But if he’s leaving, he can’t think of it now.

As promised, Jensen’s uniform is clean-or as clean as it can be in its blighted state-and waiting for him on the chaise. He pulls on all the clothes, his belt knife and high boots too. He takes a last look around the room, forcing himself not to linger over the bed, and then turns to go. There’s nothing else to do.

He finds Jared out in the gardens. The dragon is diligently weeding one of the rose beds. As he catches sight of Jensen approaching, he stops and pulls himself up to full height. Jensen remembers how fierce Jared appeared when he moved the same way the first time Jensen saw him. Now he simply looks distraught.

“Stay,” Jared says to him as soon as Jensen is in earshot. The single word comes out stiffly, like it pains Jared to say it, and yet like it would pain him not to.

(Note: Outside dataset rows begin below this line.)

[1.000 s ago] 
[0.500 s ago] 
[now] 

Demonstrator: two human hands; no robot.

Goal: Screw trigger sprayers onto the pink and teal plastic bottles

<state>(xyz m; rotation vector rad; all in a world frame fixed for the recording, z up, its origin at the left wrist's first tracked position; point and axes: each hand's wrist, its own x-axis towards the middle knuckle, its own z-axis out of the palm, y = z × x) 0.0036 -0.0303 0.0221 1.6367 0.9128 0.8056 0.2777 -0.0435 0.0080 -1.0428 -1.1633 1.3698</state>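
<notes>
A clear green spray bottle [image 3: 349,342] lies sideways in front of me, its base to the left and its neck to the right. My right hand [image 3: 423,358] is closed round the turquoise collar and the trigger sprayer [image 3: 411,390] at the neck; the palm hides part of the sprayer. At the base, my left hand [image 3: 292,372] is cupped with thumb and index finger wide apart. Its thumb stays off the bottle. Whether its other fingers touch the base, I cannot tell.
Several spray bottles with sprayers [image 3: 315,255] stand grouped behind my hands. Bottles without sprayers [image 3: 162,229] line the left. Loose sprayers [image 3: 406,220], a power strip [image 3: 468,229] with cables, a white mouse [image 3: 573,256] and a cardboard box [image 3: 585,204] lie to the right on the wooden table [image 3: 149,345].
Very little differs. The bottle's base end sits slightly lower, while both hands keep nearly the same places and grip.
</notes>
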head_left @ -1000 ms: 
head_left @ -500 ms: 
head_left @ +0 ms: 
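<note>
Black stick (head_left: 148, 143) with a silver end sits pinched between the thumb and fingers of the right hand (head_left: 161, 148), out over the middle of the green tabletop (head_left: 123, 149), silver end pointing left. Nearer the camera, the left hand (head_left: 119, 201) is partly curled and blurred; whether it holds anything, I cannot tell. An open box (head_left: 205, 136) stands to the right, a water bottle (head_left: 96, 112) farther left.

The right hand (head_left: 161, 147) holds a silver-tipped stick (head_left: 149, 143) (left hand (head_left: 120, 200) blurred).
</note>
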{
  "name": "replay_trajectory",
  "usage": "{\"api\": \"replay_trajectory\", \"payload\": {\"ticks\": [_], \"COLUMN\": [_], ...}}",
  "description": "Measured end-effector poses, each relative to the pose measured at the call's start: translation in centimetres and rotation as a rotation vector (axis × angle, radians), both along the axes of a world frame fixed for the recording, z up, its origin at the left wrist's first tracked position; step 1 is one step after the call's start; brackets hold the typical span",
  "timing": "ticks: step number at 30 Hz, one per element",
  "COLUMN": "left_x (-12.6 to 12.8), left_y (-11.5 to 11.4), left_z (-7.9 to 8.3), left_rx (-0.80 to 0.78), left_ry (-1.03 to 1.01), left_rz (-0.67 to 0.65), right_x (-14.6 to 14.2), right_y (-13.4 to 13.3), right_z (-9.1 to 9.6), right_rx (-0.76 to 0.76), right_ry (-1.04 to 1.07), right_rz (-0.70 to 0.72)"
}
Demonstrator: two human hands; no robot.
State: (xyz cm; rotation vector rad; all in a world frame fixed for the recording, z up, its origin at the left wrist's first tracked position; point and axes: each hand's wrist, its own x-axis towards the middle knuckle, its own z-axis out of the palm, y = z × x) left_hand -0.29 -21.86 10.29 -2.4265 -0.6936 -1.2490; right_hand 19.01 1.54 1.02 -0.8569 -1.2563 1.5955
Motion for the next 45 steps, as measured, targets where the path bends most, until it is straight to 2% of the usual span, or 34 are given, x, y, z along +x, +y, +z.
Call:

“I can’t,” Jensen replies.

“What do you intend to do when you get down there? Where will you go?”

“I don’t know.”

“So you’ve got no plan, no support,” Jared reckons. “You don’t even have your guns anymore. You’re walking straight into your enemies’ clutches. Again!” Jared’s got a handful of greenery bunched in his claws, and he’s unconsciously shredding it as he speaks.

“I know. I have to.”

“Jensen? Are you happy here with me?”

“Yes.” Jensen doesn’t even hesitate over the answer. Such a simple thing, but he’s surprised to discover that it’s true. Rarely in his life has he sought his own happiness, never would he have dreamed he’d find it here. And still, in the end, he must leave. “But my father. My prince. They’re in peril. They may be dying.”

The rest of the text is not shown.